The U.S. DMCA notice-and-takedown system has generated heated debate for many years with supporters arguing that the safe harbour is essential, while rights holder critics countering that the growing number of takedown notices sent to Google illustrates mounting piracy concerns. In recent months, there have been several reports that raise questions about the reliability of takedown notices. A study released last year by the University of California, Berkeley and Columbia University found that approximately 30% of notices were questionable, while TorrentFreak report this week identified tens of millions of fake DMCA takedown notices sent to Google on a website with virtually no traffic. An earlier report also raised questions about dubious takedown practices.

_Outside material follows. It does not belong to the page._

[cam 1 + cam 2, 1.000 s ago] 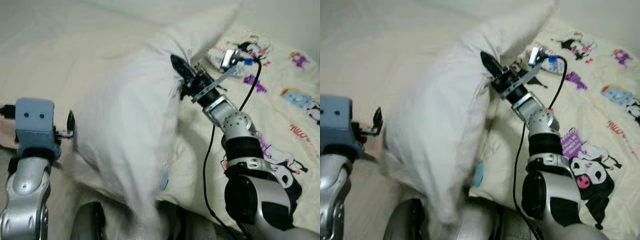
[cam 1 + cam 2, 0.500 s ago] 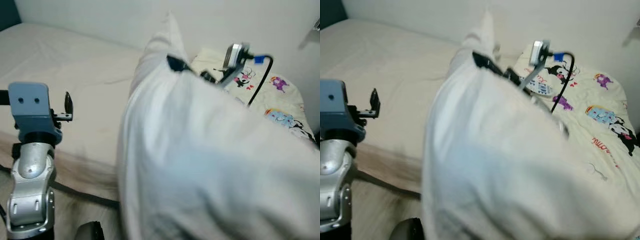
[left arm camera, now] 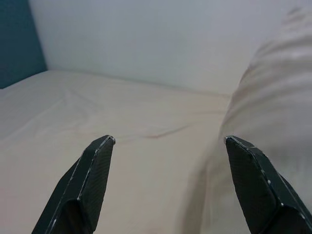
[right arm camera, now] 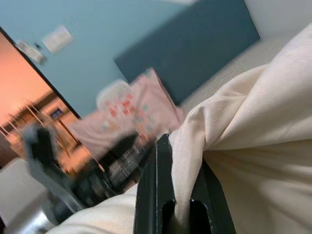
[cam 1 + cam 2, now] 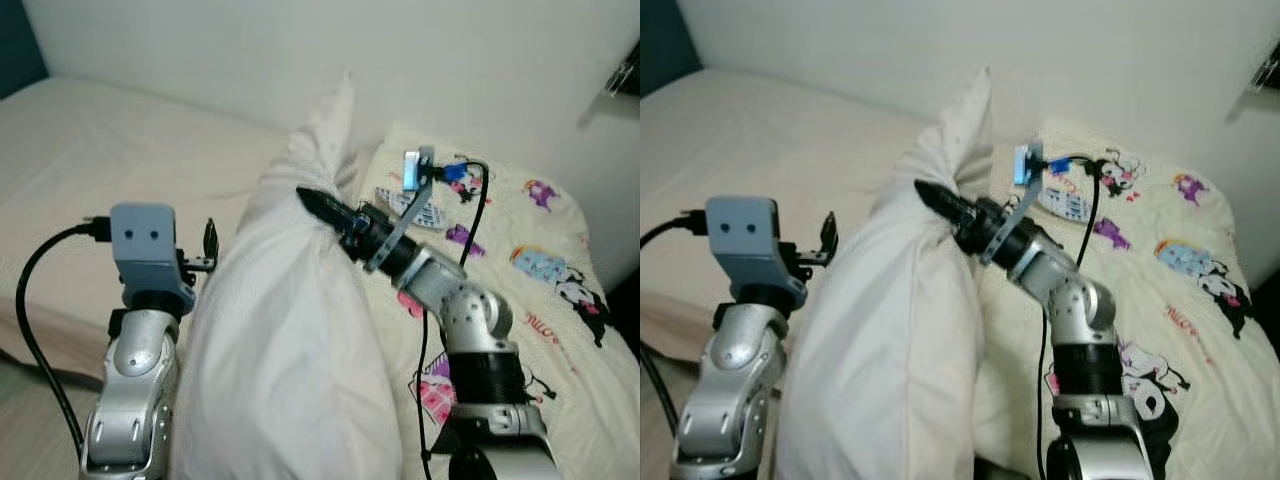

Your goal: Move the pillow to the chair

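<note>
A big cream pillow (image 5: 290,360) hangs upright in front of me, lifted off the bed. My right gripper (image 5: 312,201) is shut on a pinched fold of its fabric near the top; the right wrist view shows the cloth squeezed between the black fingers (image 4: 157,195). On the pillow's left my left gripper (image 3: 168,168) stands open, one fingertip (image 3: 246,175) close against the pillow's side. No chair is in view.
A bed with a plain cream sheet (image 5: 120,150) stretches left and behind. To the right lies a quilt with cartoon prints (image 5: 540,270). A white wall (image 5: 300,40) rises behind. A black cable (image 5: 35,330) loops by my left arm.
The view has shifted and sharpened. The pillow has swung from filling the front to hanging upright between my arms. The right gripper keeps its hold; the left arm is now close beside it.
</note>
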You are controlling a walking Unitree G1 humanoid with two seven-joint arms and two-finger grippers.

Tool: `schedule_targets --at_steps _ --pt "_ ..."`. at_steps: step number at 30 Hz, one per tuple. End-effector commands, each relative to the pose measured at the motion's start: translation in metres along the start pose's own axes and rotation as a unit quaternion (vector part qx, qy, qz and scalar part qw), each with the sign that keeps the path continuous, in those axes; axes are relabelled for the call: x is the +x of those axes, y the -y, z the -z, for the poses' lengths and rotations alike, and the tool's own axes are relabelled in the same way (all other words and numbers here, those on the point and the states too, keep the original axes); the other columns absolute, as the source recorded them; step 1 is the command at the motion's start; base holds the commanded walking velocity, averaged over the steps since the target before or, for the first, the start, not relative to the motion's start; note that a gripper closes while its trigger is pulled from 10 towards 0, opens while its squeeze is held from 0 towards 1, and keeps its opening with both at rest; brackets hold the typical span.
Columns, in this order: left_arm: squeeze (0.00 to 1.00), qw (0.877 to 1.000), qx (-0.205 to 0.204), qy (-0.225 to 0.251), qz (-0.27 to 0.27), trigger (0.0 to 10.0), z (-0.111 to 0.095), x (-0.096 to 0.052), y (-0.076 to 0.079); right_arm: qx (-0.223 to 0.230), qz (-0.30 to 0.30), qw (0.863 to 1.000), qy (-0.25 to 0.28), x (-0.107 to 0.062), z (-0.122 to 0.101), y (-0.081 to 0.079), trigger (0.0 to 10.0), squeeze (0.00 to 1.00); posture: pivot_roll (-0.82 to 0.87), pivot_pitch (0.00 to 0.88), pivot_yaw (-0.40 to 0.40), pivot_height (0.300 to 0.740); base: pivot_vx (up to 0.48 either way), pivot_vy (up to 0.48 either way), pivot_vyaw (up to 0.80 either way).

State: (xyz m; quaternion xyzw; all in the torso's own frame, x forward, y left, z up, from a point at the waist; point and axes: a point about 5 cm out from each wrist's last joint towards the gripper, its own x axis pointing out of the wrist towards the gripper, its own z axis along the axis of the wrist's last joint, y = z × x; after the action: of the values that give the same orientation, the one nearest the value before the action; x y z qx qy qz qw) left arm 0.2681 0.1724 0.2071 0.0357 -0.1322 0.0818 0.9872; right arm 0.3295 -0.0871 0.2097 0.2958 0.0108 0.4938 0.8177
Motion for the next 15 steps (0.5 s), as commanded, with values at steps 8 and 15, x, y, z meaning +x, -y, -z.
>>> schedule_targets --at_steps 8,15 --pt "0.00 0.999 -0.032 -0.036 -0.007 10.0 0.019 -0.008 0.008 -0.070 0.060 0.994 -0.055 -0.005 0.026 0.009 0.0 0.00 0.00 0.000 -0.126 0.701 0.000 0.000 0.00" --pt "0.00 0.994 -0.071 -0.069 0.035 10.0 0.027 -0.033 0.026 -0.066 0.074 0.992 -0.077 -0.018 0.052 0.005 0.0 0.00 0.01 0.000 -0.128 0.716 0.000 0.000 0.00"
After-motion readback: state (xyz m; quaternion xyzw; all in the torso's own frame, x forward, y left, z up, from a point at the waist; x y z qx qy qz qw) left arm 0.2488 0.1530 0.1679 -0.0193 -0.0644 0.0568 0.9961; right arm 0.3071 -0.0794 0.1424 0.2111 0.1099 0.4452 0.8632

Yet those reports pale in comparison to data just released by Google in its submission to the Register of Copyrights as part of the review of the DMCA notice-and-takedown system. Google reports that the overwhelming majority of takedown notices sent to Google Search through its Trusted Copyright Removal Program do not involve pages that are actually in its search index. The submission states:
a significant portion of the recent increases in DMCA submission volumes for Google Search stem from notices that appear to be duplicative, unnecessary, or mistaken. As we explained at the San Francisco Roundtable, a substantial number of takedown requests submitted to Google are for URLs that have never been in our search index, and therefore could never have appeared in our search results. For example, in January 2017, the most prolific submitter submitted notices that Google honored for 16,457,433 URLs. But on further inspection, 16,450,129 (99.97%) of those URLs were not in our search index in the first place. Nor is this problem limited to one submitter: in total, 99.95% of all URLs processed from our Trusted Copyright Removal Program in January 2017 were not in our index.
These numbers of simply staggering with only a tiny number of millions of requests reflecting actual pages in the search index. Rather, 99.95% of the processed URLs from Google’s trusted submitter program are machine-generated URLs that do not involve actual pages in the search index. Given that data, Google notes that claims that the large number of requests correlates to infringing content on the Internet is incorrect:
Nor is the large number of takedown requests to Google a good proxy even for the volume of infringing material available on the Internet. Many of these submissions appear to be generated by merely scrambling the words in a search query and appending that to a URL, so that each query makes a different URL that nonetheless leads to the same page of results.
The incredible volume of fake claims regarding allegedly infringing pages represents a serious problem. Indeed, the Google data points a massive fraud in search index takedown requests, calling into question claims about the scope of infringing material on the Internet. The Register of Copyrights review of the DMCA continues with written submissions on empirical research due next month.